Publication des « Colloques de Rheinfelden » dans lesquels plusieurs philosophes s'interrogent sur le but que les sociétés peuvent se fixer.
Nation ou individu, le problème majeur que chacun doit affronter pour tenter de se gouverner au mieux tient en quelques mots : savoir ce que l'on veut. Une fois l'objectif défini, le plus dur est fait. Pour aller de Paris à Marseille, on peut emprunter dix itinéraires différents. Mais à quoi bon finir par atteindre Marseille quand on préférerait être à Lille ? Et comment espérer se trouver à la fois à Marseille et à Lille ?
Cette évidence, peu d'hommes sont, hélas ! entraînés à la considérer de bonne heure, dans les grandes comme dans les petites décisions de la vie quotidienne. Pourtant, une fois que l'esprit l'a assimilée, le gouvernement de soi est rendu possible, sinon facile. A l'occasion de chaque conflit, de chaque situation nouvelle, chacun peut, avant d'agir, définir son but, puis tenter d'y ajuster sa politique.

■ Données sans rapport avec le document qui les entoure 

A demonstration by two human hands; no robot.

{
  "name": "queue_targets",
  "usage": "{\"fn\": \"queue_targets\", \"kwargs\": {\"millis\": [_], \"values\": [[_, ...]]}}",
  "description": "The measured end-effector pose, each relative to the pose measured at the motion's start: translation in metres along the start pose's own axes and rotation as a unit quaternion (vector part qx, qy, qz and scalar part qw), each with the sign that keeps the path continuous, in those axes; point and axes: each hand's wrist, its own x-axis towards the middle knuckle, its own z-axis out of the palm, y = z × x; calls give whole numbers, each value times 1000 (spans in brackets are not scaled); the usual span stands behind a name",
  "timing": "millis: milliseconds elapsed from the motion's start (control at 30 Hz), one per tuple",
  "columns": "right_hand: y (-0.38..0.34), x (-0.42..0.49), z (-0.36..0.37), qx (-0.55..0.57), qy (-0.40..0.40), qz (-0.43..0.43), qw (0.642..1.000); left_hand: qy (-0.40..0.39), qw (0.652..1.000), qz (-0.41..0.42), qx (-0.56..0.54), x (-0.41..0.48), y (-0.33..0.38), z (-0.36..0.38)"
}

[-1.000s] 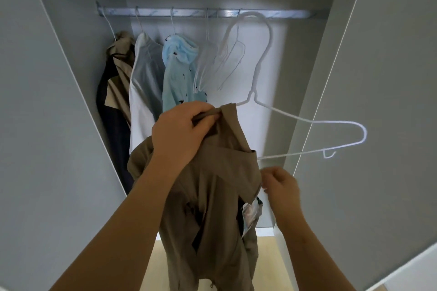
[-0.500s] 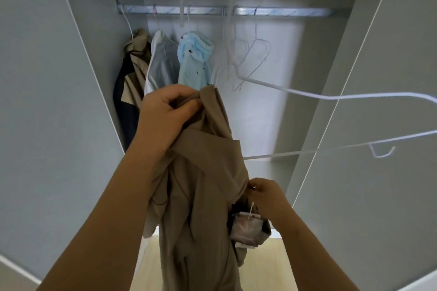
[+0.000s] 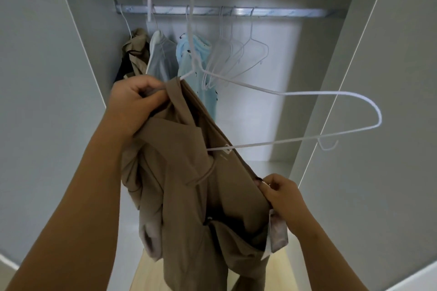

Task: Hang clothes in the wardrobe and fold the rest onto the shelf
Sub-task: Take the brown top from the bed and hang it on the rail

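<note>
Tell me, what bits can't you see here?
Head view:
Hanger, one arm: inside the coat and left hand.
Coat's hem: cut off by the bottom edge.
Dark garment at the rail's left end: mostly behind a tan one.
Pale patch under the right hand: too blurred to name.

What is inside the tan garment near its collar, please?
The white hanger enters the tan garment: its shoulder wire by the gripping left hand, its lower bar further down. Its left end is covered by cloth.

The hook of the hanger (image 3: 319, 93) has swung from upper centre toward upper left. The jacket (image 3: 189, 184) is spread wider, the left hand (image 3: 134, 99) having risen toward centre left.
</note>
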Motion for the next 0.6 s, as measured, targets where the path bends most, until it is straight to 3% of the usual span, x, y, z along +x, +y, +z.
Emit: {"fn": "queue_targets", "kwargs": {"millis": [133, 200, 333, 433, 600], "values": [[5, 4, -1, -196, -83, 30, 977, -8, 999, 21, 23, 1, -4, -11], [11, 5, -2, -245, -71, 57, 965, -23, 999, 22, 32, -1, -6, -14], [11, 5, -7, -78, 36, 91, 992, -79, 995, 15, 66, -9, -9, -14], [6, 7, -12, 50, 75, 109, 990, -105, 987, 1, 125, -11, -14, -17], [0, 2, -14, 176, 20, 89, 980, -114, 981, -20, 156, -13, -23, -17]]}}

Au plan des nations, le problème se pose dans les mêmes termes. Et qui ne sent, au moment où se multiplient les rencontres entre chefs d'Etat, combien il serait important pour les hommes de l'Occident de savoir ce que leur pays veut, ce qu'il défend, ce qu'il convoite, ce qu'il propose à leurs ambitions collectives et individuelles ?
Tout le monde éprouve, plus ou moins, le vertige que procure le vide lorsqu'il advient que l'on se penche sur des formules telles que « la défense de la civilisation chrétienne » ou « le maintien des valeurs occidentales ».
Tout le monde le sent, mais personne ne l'avait dit avec pertinence, avec éclat, avec autorité, jusqu'à ces colloques de Rheinfelden, où MM. Raymond Aron, George Kennan, Robert Oppenheimer se sont rencontrés pour essayer de cerner le but que peuvent se fixer les sociétés hautement industrialisées.
« L'Express » s'est fait, en octobre, l'écho de ces colloques. Les interventions des vingt et un participants sont aujourd'hui réunies en un ouvrage dont la publication coïncide avec celle d'un essai où M. J.-P. Sartre étudie les limites de l'existentialisme face au marxisme.
Le vocabulaire philosophique n'étant accessible qu'aux spécialistes, les « Colloques » constituent, croyons-nous, pour le lecteur non initié, le premier effort important de réflexion et de discussion sur un sujet qui domine, en vérité, non seulement les préoccupations des grands esprits, mais, consciemment ou non, l'existence de chacun et singulièrement des jeunes gens réduits, soit au plus démoralisant matérialisme, soit à la quête mélancolique d'une raison de vivre qu'aucune philosophie ne leur fournit plus.
Quelqu'un disait un jour, à propos d'une femme dont on critiquait la conduite :
— Avouez tout de même qu'elle a du caractère.
— D'accord, lui répondit-on. Mais pour quoi faire ?
Nous avons, l'Occident possède des richesses matérielles et culturelles, des savants, des lettrés, des moyens techniques immenses.
Pour quoi faire ? « Quel sens voulons-nous donner à la vie ? Quelle est la vie bonne ? Quelle est la société bonne ? » demande Raymond Aron.
L'Est travaille avec acharnement à « rattraper les Etats-Unis ». Mais « à quoi sert la croissance ? », demande George Kennan. « Je propose d'inclure la réponse dans tout jugement que nous pourrions porter sur les buts de la société industrielle. »
L'organisation sociale confine l'homme moyen dans la solitude. Est-ce une plaie, guérissable ou inguérissable ?
« J'ai l'impression qu'en Amérique, ce qui manque le plus, c'est le consentement à tenir assez à quelque chose pour être exposé à en souffrir », constate Jeanne Hersch.
Que pourrait être ce quelque chose ? Et y a-t-il un aspect irréductible du tragique dans la vie humaine ?
Il est hors de question de résumer ici ne fût-ce que les thèmes de ce gros livre dont le but est précisément d'ouvrir des portes, non de les fermer sur de prétendues vérités pétrifiées en formules.
Disons seulement que devant, ces portes ouvertes, le vertige qui s'empare de l'esprit n'est plus celui que procure le vide, mais celui qui saisit devant l'abondance, l'abondance des tâches dures et nobles qui attendent les hommes du XXe siècle, s'ils veulent conserver et transmettre le goût de la vie.